Rapid Social Change
Asia, like the rest of the world, has been undergoing rapid social change, in particular since political independence (from the 1940s) and the globalising of the economy and communications (rapidly since 1989). New religious movements such as Basic Ecclesial Communities (BECs) arise, then, as both one-dimensional modernity and stagnant religious practice have lost their ability to provide a source of spiritual meaning (Cox 1995: 300-301). Despite the rapid race to modernise, Asian societies are still seeking a guide to the quest for meaning in science, technology and rationalism (Michael 2004: 410). The rise of new religious movements, such as the Pentecostal-like churches and the more creative, liberational BECs, respond to this quest for meaning, identity, power, dignity and self-esteem.1)
Pakistani anthropologist Akbar S. Ahmed has condensed and codified post-modern culture into four basic elements, namely eclecticism, syncretism, juxtapositions and irony (see Michael, 411). In a fluid, multi-dimensional and transitory world any pursuit or claim to a unique truth is seen as a cover for domination. Religious fundamentalism within the majority religions of Asia is a reaction against the invasive, intrusive and threatening features of (post)-modernity.
Cultures and religions which stress the importance of family, community, traditions and social values find it extremely difficult to cope with high-speed change (Michael, 413). Heredia (2004: 36-37), quoting Sudhir Kakar, suggests that religious fundamentalism holds up a crumbling personality the way scaffolding holds up a collapsing building. Such a personality needs a hierarchical order wherein each one has someone to command and someone to obey. Fundamentalism provides stability, clarity and certainty.
Responding to Rapid Social Change
Mainstream Catholicism has been responding to rapid social change not by distancing itself from social upheaval, nor by withdrawing from the threatening multi-religious and multi-cultural landscape, but by encountering it in faith. In the language of John Paul II, our step-by-step approach is one of cultural respect and religious freedom, rooted in right relationships and informed by an appreciation of history; our basic attitude is cosmic in scope (Ecclesia in Asia, 20).
The pastoral vision of the Asian Churches over the past 40 years has been to foster Basic Ecclesial Communities (BECs) as ‘a new way of being church’, a genuinely local church, ‘incarnate in a people, a church indigenous and inculturated (—) a church in continuous, humble and loving dialogue with the living traditions, the cultures, the religions — in brief, with all the life-realities of the people in whose midst it has sunk its roots deeply and whose history and life it gladly makes its own.’ (FABC I Taipei 1974) 2)

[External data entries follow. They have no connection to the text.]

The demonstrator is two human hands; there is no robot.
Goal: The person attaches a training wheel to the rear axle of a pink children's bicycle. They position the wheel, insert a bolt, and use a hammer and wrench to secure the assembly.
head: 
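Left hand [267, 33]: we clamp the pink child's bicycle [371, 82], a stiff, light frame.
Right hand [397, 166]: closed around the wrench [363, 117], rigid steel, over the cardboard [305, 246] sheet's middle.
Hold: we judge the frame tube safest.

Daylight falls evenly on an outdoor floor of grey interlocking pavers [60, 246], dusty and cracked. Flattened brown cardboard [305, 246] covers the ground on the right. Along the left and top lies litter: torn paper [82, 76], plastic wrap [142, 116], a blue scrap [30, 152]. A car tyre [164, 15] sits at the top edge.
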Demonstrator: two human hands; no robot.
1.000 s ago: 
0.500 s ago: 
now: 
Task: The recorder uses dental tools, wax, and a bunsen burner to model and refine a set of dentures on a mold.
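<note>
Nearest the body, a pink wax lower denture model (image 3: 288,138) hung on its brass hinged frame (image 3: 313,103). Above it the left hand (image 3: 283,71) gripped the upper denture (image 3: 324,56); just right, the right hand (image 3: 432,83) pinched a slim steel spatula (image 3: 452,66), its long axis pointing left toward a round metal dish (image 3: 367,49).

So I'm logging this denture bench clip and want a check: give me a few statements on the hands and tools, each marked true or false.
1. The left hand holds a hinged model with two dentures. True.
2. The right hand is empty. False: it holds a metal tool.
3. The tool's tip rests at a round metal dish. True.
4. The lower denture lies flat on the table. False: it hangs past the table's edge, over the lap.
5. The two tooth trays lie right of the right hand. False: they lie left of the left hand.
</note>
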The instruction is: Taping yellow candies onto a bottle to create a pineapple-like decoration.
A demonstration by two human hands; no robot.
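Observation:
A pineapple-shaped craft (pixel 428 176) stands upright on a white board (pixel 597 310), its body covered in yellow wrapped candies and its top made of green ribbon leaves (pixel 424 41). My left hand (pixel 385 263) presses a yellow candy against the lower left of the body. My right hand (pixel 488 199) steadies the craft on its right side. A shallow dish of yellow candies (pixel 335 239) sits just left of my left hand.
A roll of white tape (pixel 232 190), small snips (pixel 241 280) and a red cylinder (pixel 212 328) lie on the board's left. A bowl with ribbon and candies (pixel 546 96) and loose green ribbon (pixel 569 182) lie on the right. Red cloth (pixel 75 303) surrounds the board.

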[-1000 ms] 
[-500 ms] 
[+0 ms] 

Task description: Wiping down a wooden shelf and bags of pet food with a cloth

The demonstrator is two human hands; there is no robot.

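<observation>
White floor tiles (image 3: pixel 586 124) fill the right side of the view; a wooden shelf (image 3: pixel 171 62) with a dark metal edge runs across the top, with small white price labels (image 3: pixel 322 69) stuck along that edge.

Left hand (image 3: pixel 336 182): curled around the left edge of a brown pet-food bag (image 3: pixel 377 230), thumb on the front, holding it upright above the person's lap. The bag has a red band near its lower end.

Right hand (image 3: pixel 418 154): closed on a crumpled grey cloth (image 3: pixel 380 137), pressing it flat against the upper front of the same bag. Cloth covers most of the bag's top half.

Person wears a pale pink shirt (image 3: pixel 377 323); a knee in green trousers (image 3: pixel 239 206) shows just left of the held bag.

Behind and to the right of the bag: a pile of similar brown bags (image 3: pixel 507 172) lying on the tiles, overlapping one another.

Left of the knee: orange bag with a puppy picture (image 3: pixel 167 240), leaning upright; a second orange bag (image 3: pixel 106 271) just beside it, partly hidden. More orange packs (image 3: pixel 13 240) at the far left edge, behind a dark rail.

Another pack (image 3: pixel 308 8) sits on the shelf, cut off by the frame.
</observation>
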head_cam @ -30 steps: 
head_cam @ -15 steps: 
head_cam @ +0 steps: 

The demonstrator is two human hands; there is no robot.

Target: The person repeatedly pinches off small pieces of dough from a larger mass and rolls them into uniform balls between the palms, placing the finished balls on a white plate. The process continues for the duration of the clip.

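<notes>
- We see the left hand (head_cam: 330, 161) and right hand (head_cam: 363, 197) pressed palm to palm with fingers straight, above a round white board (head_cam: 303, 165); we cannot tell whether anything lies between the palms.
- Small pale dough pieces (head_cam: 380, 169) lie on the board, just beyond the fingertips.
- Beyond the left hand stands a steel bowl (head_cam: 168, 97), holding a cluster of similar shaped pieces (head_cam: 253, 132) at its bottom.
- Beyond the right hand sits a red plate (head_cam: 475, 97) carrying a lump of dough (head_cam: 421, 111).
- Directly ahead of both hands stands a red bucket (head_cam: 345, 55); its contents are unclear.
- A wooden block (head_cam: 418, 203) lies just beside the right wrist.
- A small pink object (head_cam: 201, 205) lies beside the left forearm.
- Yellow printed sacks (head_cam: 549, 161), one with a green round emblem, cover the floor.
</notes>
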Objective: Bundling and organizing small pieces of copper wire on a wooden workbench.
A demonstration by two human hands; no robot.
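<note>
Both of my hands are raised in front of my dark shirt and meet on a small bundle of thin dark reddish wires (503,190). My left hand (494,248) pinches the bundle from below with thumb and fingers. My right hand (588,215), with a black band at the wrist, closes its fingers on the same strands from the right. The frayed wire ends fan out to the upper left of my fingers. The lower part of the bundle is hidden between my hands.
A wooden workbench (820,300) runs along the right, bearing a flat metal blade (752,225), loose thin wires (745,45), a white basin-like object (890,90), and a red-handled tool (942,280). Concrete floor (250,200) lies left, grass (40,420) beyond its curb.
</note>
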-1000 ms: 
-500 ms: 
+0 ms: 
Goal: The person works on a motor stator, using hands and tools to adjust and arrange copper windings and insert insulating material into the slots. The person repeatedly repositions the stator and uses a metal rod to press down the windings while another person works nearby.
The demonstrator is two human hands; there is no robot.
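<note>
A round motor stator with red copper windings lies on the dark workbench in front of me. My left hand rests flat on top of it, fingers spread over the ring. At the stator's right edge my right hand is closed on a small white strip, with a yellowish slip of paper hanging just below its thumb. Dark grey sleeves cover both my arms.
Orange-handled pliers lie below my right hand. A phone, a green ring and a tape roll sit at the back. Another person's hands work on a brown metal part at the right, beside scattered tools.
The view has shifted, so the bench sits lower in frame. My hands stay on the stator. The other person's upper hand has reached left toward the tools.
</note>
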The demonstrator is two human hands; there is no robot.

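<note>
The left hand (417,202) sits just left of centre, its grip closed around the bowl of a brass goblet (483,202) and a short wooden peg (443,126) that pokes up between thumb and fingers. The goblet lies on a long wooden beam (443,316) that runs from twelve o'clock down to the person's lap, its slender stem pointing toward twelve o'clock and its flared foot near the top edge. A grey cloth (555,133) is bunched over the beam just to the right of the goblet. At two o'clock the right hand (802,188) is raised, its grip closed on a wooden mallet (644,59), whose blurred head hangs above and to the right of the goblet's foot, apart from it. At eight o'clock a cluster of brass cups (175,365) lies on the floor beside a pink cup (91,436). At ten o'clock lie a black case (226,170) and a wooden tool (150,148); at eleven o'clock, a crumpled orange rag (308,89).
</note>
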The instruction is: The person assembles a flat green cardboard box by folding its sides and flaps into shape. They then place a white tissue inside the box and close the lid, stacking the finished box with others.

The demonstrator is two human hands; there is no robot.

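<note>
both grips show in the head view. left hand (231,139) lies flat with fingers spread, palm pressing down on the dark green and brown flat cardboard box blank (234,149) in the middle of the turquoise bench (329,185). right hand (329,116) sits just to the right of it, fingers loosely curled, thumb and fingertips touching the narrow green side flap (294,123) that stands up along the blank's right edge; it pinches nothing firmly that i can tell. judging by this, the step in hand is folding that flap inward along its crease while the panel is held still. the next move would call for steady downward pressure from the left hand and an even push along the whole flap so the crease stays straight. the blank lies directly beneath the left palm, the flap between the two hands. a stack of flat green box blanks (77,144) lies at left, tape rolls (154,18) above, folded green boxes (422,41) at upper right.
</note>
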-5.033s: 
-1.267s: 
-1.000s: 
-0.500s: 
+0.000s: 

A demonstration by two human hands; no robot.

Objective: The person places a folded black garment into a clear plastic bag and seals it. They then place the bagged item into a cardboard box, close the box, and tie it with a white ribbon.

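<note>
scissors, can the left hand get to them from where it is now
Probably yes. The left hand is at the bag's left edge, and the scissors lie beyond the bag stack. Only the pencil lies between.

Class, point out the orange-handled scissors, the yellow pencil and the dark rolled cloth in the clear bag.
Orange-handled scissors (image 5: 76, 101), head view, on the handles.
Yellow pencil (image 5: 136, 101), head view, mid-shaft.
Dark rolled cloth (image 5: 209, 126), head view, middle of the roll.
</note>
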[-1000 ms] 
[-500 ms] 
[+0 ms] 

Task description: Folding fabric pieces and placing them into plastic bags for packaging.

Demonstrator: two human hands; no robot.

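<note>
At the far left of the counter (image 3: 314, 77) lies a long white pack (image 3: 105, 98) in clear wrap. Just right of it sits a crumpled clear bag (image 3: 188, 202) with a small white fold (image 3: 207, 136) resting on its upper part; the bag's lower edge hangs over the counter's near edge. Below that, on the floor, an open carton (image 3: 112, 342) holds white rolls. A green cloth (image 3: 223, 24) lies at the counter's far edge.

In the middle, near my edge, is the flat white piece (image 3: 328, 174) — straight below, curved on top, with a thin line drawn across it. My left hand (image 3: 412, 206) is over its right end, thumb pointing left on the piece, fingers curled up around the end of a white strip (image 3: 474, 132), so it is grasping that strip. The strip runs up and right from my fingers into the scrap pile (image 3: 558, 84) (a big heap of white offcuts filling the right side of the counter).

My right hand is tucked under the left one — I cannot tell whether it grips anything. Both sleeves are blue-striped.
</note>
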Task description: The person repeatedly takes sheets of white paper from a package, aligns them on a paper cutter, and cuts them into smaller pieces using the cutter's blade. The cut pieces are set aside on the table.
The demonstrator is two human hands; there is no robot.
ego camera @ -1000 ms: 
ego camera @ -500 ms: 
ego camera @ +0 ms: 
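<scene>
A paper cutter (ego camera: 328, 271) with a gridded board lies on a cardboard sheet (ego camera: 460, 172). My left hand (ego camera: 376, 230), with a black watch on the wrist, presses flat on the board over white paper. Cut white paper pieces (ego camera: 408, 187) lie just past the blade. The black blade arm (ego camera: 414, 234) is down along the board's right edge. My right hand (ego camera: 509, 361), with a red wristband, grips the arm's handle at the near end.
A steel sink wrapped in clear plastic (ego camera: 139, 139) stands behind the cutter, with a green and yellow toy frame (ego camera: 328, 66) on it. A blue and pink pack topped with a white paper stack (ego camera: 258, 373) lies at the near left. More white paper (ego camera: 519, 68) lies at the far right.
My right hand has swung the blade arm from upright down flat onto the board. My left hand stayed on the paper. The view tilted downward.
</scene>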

How are BECs Responding to Felt Needs?
Forty years later questions arise: in this time of rapid social change, are BECs responding to the need of perplexed Catholics for certainty and stability? Are BECs proclaiming the whole gospel in all simplicity without being simplistic? Are they reading the bible critically but without emptying it of its supernatural power? Are BECs acknowledging the world of spirits, shamans and miracles, the felt need for physical and psychological healing, while also responding to the real need for societal and cosmic healing? Are BECs continually encouraging their members to move beyond the personal and familial cares of their own, to live out the social gospel in the wider society?
Are they creatively developing non-authoritarian team-leadership? Are they maximising lay participation, nurturing warm fellowship and proclaiming a gospel of hope and empowerment to the bewildered and the marginalised? Pastoral styles emerging from positive responses to (some of) the above questions would characterise our local churches as living in solidarity with the marginalised, being engaged in inter-faith dialogue, sensitive to cultural change and open to ongoing liturgical creativity.
1) See my presentation tomorrow morning, “Spirituality of Pentecostal Groups.”
2) FABC, ‘Statement of First Assembly, Taipei 1974.’See, Rosales & Arevalo 1992, 12-19. The expression ‘A New Way of Being Church’ is found in FABC documents since the 1990 Bandung General Assembly. Basic Ecclesial Communities are being fostered through the Office for Laity’s Asian Integral Pastoral Approach (AsIPA) workshops.